When you have mastered numbers, you will in fact no longer be reading numbers, any more than you read words when reading books. You will be reading meanings.--W.E.B. Du Bois
Another casualty of "embedded" reporting visible when traveling to not only statistical meetings but medical conferences, health IT meetings, and even policy and health economic discussions--I am observing "war" from just one perspective, not seeing the entire context. These sessions are run by and for experts in the field not among ordinary people, asking questions of all sides. My vantage point has value, but it is hardly a 360 degree perspective. Unless I also engage with different member stakeholders. This reminds me of CME colleagues, or professionals from Pharma, or even agencies. It is hard to make a significant difference if you only represent a single perspective.

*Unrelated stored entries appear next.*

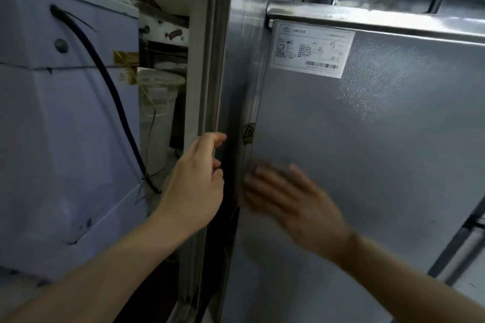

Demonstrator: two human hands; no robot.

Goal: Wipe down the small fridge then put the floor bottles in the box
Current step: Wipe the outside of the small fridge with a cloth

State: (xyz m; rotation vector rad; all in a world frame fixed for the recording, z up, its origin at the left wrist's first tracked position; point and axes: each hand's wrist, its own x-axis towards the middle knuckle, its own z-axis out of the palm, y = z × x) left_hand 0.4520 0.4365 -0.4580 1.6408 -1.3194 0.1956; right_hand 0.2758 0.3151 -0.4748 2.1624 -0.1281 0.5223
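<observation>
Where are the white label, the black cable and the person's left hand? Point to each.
white label [312,50], head view, middle of the sticker.
black cable [112,92], head view, midway along its length.
left hand [195,178], head view, back of the hand.

The fridge [367,165] has a dull silver-grey side with a fine pebbled sheen, brightest toward its upper right. Near its top left corner sits a white label [312,51] printed with small black text, a line diagram and a black barcode. On its left edge is a small yellowish triangle sticker [248,134]. Its door seal [207,60] is pale grey. The appliance [65,113] to the left is pale lavender-white, crossed by a black cable [115,97], with a yellow tag [126,57] at its right edge. The bucket [157,102] behind is off-white.
</observation>
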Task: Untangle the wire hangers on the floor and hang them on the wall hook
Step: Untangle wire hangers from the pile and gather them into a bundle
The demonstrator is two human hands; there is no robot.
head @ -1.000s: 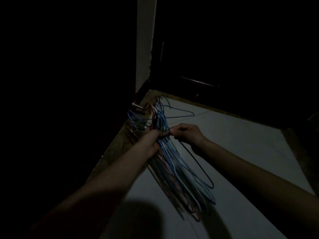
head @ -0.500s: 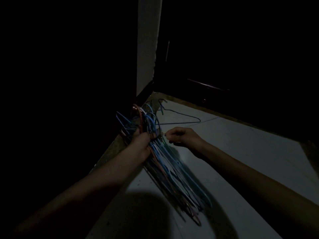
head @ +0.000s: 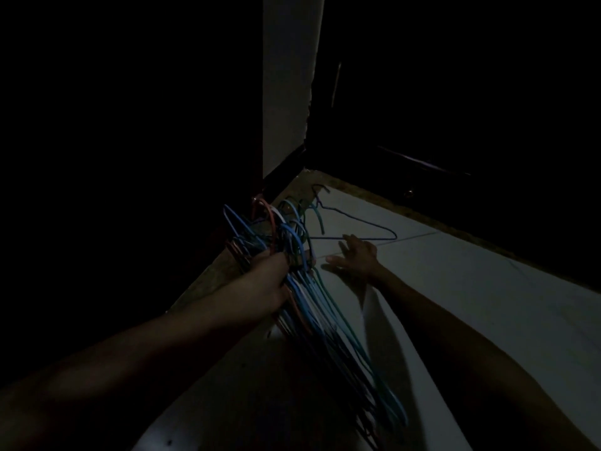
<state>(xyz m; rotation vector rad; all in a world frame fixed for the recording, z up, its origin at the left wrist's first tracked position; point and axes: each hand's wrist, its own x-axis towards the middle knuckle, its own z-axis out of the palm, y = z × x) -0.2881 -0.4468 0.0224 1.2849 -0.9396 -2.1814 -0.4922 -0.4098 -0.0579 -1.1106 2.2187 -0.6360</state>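
Darkness covers most of the head view, so we read only what the pale floor (head: 455, 304) lights up. Our left hand (head: 265, 278) is clenched around the necks of a thick bundle of wire hangers (head: 312, 307), fingers closed tight on it; we judge the grip sits near the necks so that the hooks (head: 276, 222) fan out together above the fist while the long blue, white and reddish bodies trail down and back toward us, their lower ends near or on the floor. Holding them bunched this way keeps the sorted ones from knotting again and leaves the other hand free. Our right hand (head: 356, 255) is stretched forward over the floor with its fingers spread and empty, reaching for a single dark hanger (head: 354, 227) that lies flat by itself close to the corner, just beyond the fingertips; whether they touch its wire we cannot tell. That lone hanger lies apart from the bundle, so we judge it is the next one to be gathered. A strip of pale wall (head: 286, 92) rises behind the corner, but the wall hook is nowhere visible in the dark, so nothing appears hung there yet.
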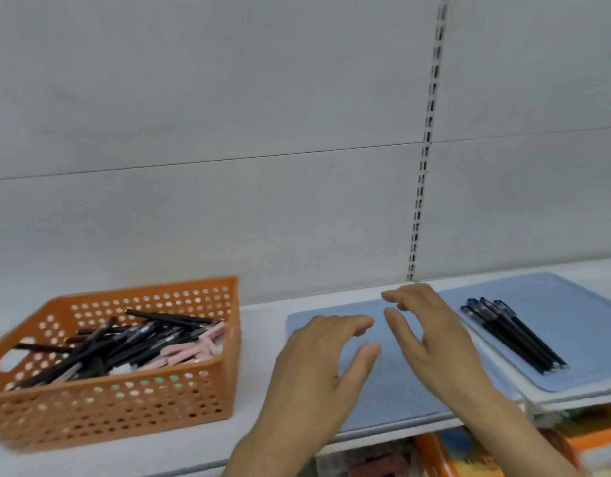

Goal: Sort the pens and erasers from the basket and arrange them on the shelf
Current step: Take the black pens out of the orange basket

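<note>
Baskets: one, an orange perforated basket (118, 401), well off to the left of the left hand's fingers.
Pens in the basket: a tangled heap of black pens (125, 342), too jumbled to count.
Erasers in the basket: several pink erasers (190, 349), exact number unclear.
Sorted pens: about five black pens in a row (514, 335), just right of the right hand's fingers.
Blue mats: two, one mat under the fingers (393, 383), one right-hand mat (572, 311).
Hands: two, left hand (317, 366) and right hand (431, 335), both empty.

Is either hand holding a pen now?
No, the left hand and right hand hover open over the blue mat.
</note>
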Tool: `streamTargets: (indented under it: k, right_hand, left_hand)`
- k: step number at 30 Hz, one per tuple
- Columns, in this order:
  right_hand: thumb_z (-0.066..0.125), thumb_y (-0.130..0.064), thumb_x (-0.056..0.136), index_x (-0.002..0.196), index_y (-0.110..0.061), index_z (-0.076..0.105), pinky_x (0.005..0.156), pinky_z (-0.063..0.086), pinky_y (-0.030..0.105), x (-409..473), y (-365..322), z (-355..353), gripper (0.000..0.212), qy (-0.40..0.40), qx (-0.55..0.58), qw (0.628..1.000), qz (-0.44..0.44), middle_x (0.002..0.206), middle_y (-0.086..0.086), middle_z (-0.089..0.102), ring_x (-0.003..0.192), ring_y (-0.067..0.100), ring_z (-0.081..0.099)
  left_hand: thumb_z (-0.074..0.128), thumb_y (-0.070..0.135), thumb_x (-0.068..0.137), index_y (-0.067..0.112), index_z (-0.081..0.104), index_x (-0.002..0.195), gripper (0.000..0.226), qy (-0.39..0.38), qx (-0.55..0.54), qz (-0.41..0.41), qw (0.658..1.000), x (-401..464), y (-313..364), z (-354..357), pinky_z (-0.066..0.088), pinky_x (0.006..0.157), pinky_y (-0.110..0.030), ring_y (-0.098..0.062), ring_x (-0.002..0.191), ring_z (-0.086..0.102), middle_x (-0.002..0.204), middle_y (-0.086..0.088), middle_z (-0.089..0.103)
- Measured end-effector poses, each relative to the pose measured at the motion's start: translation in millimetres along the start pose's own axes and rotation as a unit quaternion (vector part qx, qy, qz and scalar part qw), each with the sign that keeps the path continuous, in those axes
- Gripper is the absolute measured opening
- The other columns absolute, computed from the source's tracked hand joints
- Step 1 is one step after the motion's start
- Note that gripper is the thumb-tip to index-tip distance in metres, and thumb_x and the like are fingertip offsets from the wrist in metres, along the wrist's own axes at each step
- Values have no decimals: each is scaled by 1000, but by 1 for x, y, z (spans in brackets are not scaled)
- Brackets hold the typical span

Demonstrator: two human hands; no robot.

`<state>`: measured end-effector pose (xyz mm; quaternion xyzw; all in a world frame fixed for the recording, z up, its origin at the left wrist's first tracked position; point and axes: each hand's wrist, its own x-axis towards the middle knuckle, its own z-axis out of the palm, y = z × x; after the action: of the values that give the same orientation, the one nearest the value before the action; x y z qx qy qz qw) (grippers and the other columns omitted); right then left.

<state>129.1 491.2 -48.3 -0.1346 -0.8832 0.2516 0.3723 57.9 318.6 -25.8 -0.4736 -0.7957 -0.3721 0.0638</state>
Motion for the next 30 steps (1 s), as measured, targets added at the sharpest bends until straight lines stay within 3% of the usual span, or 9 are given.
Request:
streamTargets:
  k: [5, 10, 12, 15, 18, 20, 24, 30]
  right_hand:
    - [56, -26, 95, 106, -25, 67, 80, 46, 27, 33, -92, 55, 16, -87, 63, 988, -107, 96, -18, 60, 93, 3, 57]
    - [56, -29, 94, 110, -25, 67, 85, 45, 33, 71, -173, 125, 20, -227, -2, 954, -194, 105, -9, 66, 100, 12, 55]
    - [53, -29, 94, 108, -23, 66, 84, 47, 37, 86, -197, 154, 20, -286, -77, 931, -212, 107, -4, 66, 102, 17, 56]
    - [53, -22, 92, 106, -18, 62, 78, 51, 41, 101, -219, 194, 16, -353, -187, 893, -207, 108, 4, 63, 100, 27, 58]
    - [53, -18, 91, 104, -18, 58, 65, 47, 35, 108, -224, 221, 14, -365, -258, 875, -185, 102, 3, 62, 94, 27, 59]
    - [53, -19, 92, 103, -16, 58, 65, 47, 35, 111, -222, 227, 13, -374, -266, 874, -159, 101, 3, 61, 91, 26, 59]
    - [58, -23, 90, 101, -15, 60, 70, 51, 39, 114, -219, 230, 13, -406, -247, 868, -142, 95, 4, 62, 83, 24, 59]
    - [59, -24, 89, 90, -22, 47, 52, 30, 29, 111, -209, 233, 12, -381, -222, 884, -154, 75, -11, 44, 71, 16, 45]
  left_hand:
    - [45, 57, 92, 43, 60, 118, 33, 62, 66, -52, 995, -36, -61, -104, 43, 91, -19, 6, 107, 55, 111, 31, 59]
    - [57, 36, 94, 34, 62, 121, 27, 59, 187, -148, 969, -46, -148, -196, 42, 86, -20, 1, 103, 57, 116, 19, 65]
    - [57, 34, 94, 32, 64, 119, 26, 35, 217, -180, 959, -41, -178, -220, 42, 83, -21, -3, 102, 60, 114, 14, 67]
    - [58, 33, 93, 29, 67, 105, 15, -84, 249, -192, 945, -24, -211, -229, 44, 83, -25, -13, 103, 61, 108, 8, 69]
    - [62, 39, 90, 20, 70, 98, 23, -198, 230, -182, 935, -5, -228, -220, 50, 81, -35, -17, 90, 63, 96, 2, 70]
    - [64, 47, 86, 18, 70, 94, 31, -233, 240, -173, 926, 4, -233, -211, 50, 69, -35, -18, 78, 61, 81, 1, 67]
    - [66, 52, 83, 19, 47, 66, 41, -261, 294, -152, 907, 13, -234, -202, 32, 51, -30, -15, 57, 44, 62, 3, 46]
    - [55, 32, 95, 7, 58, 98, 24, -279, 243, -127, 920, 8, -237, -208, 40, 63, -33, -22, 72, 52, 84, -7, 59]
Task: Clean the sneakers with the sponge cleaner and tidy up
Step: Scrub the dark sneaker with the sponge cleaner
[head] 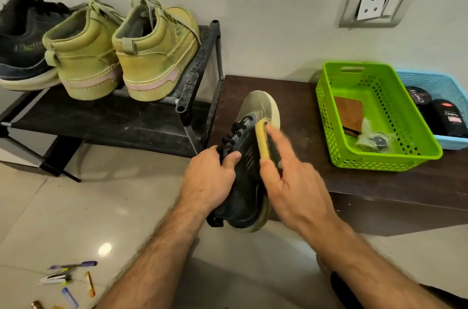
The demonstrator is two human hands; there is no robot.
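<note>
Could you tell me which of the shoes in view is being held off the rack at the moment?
The dark sneaker, gripped by the left hand over the brown bench. The two yellow-green shoes and the black shoe stand on the rack.

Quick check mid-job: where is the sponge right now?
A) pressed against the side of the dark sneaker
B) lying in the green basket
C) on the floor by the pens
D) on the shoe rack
A: the right hand holds the yellow sponge against the dark sneaker, which the left hand grips by the laces.

Dark bench (291,96), green basket (379,159), blue basket (450,142)
</note>
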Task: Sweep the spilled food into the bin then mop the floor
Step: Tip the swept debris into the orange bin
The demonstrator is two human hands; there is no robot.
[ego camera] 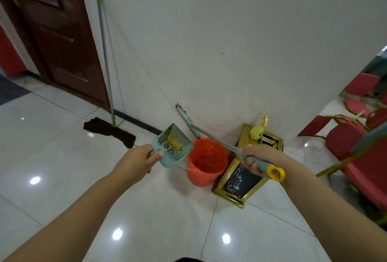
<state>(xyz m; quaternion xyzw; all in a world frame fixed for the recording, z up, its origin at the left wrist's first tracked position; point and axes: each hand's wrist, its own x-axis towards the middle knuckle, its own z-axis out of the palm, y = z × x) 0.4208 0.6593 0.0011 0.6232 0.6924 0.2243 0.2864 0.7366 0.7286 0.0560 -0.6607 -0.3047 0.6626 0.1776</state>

The Joint statistics meeting was a "numbers gal" dream. Look at it this way I may not be a botanist, but I am definitely a flower. I follow the rules and accept the philosophy that generated them. I admit that statisticians like to use terms like "Idiot-proof" and "lay-person" like commas when discussing the data landscape but minus the Sturm und Drang, I get their concern.
Now, to be clear, I have studied (and continue to study) statistical principles and debates around ideology and philosophy. Big data has hit everyone by surprise--statisticians included. We have different accessibility issues, data readiness, and above all ideas about the best way to model data for the most accurate insights.
I am still applying the insights gained to a few current projects that will be improved by alternative models and robust analyses but I wanted to share a TEDx session from one of the speakers at JSM2017. Listen to an application of machine learning and how it has been applied to improving patient outcomes.
Better Medicine Through Machine Learning
Faster medical treatment saves lives. Machine Learning is already saving lives, by scouring a multitude of patients’ data and comparing them to one patient’s health data to detect symptoms 12 to 24 hours sooner than a doctor could. “In many pressing medical problems, the answers to knowing whom to treat, when to treat, and what to treat with, might already be in your data” says Suchi Saria. Learn how Saria's work on developing Targeted Real-time Early Warning Systems is leading the way to save lives.
The extended discussion of the network sampling approach has useful applications to clinical trial recruitment. Think of people as nodes and edges or links as relationships between people. In studies of hard to recruit patients where they may be dispersed or heard-to-reach, tracing the links within networks can be a logical method to add new numbers. This is an example of an adaptive sampling design because your sample will be selected based on the values of the nodes and links you observe during your survey. This has been my philosophy behind an extensive use of auxiliary variables.